(Recorded data)
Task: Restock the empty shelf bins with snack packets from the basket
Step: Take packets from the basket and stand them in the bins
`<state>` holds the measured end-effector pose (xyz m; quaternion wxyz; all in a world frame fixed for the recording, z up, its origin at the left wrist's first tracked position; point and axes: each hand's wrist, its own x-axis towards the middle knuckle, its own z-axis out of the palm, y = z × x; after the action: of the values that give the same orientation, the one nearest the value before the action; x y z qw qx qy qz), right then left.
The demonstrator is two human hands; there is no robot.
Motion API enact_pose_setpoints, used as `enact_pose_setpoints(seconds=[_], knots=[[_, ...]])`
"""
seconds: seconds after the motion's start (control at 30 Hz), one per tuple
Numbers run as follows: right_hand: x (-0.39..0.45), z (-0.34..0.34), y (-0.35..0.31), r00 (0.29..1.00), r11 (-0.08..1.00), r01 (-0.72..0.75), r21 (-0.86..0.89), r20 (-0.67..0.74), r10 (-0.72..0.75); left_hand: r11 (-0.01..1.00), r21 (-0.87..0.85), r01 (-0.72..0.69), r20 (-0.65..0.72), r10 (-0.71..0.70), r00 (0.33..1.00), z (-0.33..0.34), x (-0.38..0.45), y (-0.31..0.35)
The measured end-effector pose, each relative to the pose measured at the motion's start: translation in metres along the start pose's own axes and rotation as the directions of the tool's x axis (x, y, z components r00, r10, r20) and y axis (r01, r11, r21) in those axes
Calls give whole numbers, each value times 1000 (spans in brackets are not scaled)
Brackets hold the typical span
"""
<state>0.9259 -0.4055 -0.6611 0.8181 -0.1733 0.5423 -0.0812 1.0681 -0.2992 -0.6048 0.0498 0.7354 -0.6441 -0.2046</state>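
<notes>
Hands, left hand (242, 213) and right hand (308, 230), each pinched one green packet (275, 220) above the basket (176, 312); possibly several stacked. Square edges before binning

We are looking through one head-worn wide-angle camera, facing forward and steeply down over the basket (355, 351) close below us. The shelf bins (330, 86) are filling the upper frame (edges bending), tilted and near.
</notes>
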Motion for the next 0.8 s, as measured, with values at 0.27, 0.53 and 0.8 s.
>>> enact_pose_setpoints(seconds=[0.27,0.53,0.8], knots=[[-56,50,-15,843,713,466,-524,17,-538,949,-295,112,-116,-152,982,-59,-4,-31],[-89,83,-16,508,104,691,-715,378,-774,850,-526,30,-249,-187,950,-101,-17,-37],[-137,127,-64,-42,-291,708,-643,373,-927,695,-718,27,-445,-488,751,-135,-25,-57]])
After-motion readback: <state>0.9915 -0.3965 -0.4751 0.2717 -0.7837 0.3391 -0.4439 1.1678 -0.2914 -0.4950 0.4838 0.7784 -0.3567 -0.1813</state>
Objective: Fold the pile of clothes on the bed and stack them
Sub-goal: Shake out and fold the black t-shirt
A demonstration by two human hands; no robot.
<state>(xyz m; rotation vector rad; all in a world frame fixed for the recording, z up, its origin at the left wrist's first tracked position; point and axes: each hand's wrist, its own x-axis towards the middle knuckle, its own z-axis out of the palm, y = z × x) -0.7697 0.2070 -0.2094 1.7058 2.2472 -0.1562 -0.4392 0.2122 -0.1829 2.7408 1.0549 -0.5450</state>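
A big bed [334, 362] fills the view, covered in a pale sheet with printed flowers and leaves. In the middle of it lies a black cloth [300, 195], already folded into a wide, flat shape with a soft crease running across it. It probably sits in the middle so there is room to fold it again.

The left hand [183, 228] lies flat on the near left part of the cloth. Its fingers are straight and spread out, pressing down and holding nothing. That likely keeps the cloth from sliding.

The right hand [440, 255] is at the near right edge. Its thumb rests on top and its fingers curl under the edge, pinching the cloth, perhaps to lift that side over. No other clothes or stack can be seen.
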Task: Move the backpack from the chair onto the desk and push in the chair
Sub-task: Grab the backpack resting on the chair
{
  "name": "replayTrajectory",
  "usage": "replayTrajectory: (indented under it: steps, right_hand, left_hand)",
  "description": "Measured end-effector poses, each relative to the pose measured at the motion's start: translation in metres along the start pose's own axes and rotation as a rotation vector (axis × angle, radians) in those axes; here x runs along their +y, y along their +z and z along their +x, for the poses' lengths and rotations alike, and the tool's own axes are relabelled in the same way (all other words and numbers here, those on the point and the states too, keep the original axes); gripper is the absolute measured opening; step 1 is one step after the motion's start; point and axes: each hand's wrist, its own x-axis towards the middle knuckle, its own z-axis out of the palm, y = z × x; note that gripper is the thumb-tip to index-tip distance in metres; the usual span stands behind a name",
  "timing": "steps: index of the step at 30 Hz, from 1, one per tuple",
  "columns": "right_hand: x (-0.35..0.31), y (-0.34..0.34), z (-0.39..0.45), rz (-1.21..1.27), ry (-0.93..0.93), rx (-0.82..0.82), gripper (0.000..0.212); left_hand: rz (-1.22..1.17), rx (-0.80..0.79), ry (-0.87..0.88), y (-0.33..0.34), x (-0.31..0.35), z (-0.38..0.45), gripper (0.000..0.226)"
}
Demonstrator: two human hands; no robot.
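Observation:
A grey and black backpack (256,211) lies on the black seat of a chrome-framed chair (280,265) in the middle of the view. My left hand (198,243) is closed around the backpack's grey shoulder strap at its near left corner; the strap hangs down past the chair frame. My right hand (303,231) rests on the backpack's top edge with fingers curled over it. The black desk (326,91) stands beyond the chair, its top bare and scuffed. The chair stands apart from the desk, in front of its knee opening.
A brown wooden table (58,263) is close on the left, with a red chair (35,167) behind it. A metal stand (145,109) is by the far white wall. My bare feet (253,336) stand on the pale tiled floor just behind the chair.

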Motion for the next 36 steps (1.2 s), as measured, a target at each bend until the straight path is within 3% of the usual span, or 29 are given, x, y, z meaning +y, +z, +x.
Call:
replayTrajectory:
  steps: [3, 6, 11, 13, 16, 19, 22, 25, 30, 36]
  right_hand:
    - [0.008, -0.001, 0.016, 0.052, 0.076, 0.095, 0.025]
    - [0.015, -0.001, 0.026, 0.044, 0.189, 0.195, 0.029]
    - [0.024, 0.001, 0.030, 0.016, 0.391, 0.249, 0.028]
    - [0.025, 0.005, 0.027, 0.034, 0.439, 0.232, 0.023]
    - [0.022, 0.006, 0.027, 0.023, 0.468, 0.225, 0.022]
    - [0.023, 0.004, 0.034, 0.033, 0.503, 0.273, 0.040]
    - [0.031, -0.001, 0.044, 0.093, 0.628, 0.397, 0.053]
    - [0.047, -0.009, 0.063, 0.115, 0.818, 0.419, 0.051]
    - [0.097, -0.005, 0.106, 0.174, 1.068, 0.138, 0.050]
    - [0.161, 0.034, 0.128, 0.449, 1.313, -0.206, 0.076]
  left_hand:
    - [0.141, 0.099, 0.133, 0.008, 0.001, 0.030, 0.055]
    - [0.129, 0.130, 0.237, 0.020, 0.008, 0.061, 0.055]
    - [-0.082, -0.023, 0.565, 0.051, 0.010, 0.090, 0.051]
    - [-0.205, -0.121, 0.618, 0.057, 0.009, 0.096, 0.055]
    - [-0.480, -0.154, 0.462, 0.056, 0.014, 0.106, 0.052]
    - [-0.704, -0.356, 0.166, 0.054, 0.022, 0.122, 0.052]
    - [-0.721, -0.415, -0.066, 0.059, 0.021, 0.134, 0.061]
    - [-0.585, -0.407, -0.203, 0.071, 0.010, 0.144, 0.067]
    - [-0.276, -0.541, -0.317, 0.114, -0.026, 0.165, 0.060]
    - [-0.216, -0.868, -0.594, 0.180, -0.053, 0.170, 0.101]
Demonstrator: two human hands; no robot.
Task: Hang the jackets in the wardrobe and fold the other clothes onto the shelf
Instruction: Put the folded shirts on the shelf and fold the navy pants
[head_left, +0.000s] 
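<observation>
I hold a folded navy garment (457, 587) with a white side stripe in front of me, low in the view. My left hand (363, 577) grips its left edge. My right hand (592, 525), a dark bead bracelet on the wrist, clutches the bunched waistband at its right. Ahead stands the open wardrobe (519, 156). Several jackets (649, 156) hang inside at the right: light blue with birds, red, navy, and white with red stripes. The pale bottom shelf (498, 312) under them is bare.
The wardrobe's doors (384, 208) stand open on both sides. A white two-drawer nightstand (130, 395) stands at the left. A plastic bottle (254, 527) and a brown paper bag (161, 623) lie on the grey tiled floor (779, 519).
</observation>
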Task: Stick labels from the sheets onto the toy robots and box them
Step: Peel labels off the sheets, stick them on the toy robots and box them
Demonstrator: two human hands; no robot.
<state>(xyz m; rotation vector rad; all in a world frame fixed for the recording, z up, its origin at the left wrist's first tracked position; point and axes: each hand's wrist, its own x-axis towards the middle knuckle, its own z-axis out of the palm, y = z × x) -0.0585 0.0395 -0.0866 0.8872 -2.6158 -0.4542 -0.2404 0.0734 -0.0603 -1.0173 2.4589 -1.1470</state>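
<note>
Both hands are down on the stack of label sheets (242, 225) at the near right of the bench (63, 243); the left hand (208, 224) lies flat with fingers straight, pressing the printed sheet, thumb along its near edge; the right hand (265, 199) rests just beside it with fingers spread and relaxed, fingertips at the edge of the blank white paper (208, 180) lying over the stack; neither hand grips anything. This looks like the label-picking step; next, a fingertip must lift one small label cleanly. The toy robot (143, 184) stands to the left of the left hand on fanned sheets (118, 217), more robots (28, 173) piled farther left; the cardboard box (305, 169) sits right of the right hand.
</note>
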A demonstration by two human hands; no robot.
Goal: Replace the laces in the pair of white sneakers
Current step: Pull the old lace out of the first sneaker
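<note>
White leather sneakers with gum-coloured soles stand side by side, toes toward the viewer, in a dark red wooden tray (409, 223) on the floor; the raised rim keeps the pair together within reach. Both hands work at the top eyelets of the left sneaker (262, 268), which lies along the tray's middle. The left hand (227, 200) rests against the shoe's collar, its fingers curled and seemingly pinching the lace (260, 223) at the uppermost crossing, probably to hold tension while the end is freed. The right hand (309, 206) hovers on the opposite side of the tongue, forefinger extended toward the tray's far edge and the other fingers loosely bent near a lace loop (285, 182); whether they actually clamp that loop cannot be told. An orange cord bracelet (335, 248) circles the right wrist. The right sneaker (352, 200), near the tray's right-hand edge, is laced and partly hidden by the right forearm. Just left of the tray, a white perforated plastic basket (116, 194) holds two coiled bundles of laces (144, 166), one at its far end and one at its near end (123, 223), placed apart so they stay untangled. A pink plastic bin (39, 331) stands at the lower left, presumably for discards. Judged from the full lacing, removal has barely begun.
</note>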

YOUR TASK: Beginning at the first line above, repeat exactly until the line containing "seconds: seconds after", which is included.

RESPONSE TO THIS EXERCISE:
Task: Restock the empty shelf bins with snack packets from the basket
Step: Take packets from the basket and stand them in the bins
`<state>` holds the measured end-effector pose (xyz m; quaternion wxyz; all in a world frame fixed for the recording, z up, its origin at the left wrist's first tracked position; point and axes: each hand's wrist, its own x-axis towards the middle knuckle, its own z-axis out of the palm, y = z × x; after the action: of the values that give the same orientation, the one nearest the value before the action; x y z qw qx qy qz), right then left.
The demonstrator is two human hands; there is no robot.
Motion API enact_pose_setpoints, used as `enact_pose_setpoints(seconds=[_], knots=[[_, ...]])`
"""
seconds: seconds after the motion's start (control at 30 Hz), one per tuple

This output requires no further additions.